## PROBLEM REQUIREMENTS
The lines below, from the one containing "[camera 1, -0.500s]" through the one containing "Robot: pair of", should be set down exactly, with no pictures and nothing else.

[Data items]

-.-.-

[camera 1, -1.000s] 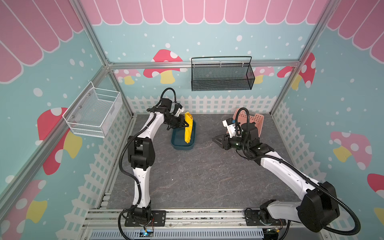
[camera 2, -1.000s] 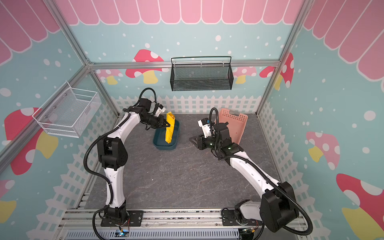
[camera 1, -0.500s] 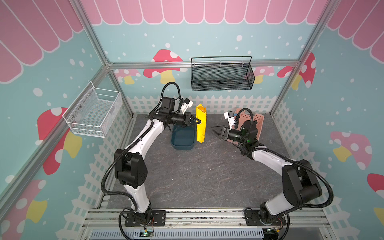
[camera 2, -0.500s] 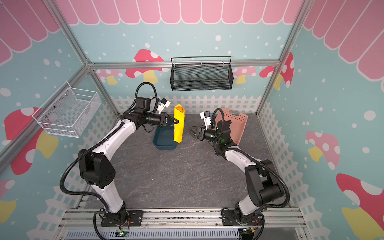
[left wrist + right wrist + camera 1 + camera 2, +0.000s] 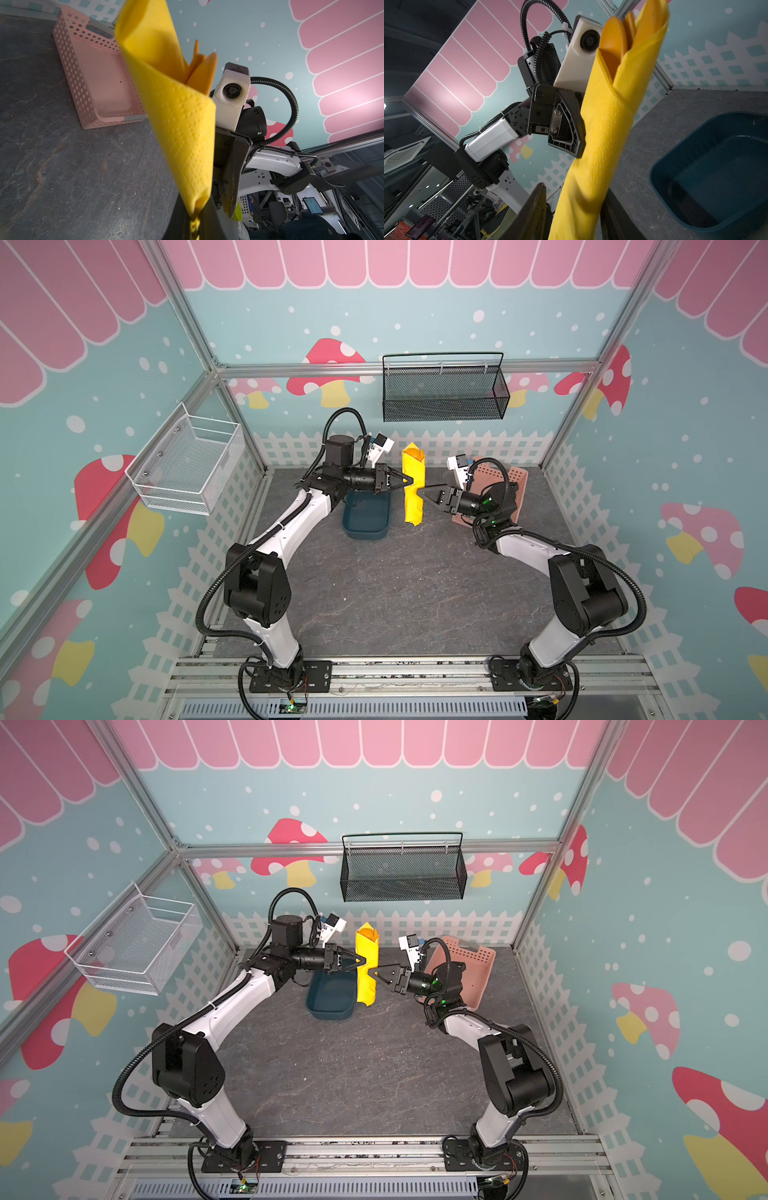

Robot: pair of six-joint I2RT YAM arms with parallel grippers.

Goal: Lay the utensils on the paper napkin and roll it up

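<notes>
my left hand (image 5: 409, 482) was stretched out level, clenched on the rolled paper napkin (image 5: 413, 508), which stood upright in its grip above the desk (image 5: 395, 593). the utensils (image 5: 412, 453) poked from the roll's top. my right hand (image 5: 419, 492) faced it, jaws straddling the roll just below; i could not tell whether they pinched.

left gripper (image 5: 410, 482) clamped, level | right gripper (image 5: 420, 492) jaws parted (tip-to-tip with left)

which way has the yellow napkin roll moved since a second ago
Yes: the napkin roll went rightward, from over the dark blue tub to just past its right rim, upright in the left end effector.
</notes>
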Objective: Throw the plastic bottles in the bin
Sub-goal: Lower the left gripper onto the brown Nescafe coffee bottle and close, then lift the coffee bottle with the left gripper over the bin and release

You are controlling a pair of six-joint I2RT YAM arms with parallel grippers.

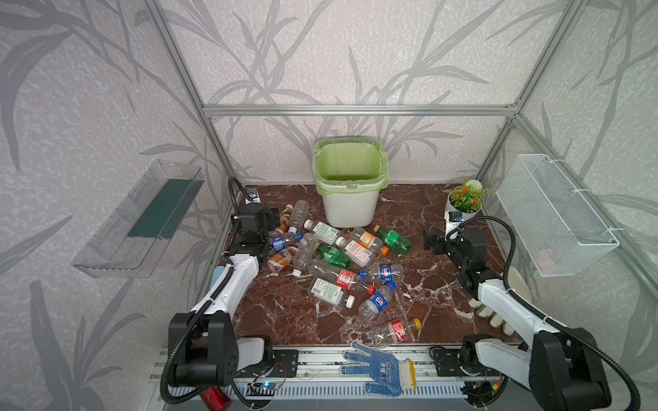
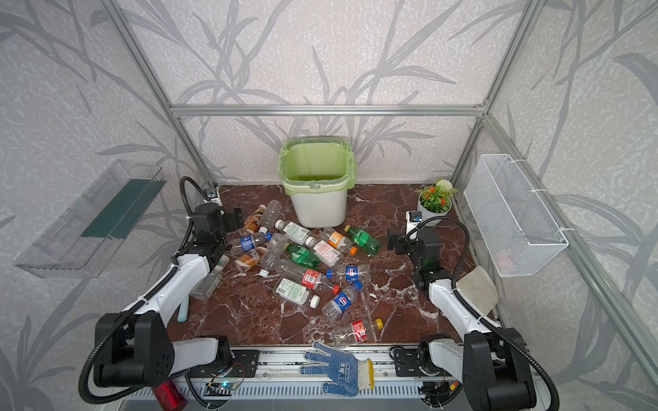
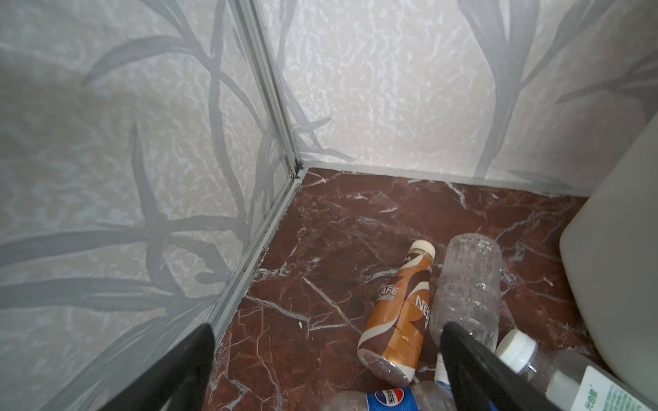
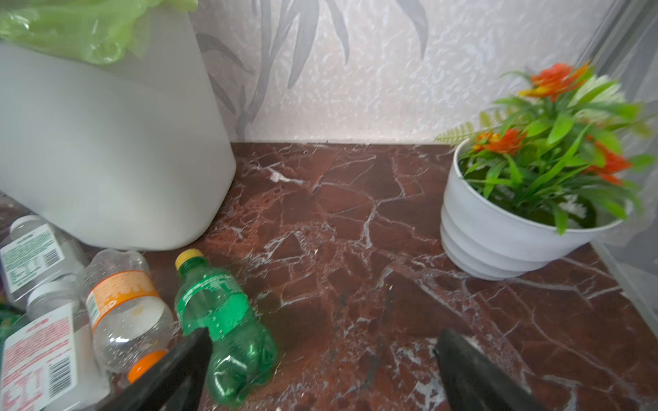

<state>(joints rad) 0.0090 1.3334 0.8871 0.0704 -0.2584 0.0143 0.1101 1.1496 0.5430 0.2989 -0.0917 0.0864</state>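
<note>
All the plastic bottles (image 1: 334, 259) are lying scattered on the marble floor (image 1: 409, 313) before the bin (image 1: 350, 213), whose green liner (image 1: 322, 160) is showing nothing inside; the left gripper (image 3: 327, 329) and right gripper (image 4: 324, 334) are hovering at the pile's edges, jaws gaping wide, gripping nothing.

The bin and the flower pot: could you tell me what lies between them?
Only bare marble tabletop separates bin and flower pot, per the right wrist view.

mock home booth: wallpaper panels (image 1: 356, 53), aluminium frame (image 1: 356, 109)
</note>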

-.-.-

## RESPONSE AREA
[camera 1, -0.500s] 
[camera 2, -0.500s] 
[left wrist + right wrist + camera 1 + camera 2, +0.000s] 

Robot: pair of six-joint I2RT YAM arms with parallel grippers.

The output above is complete as it stands.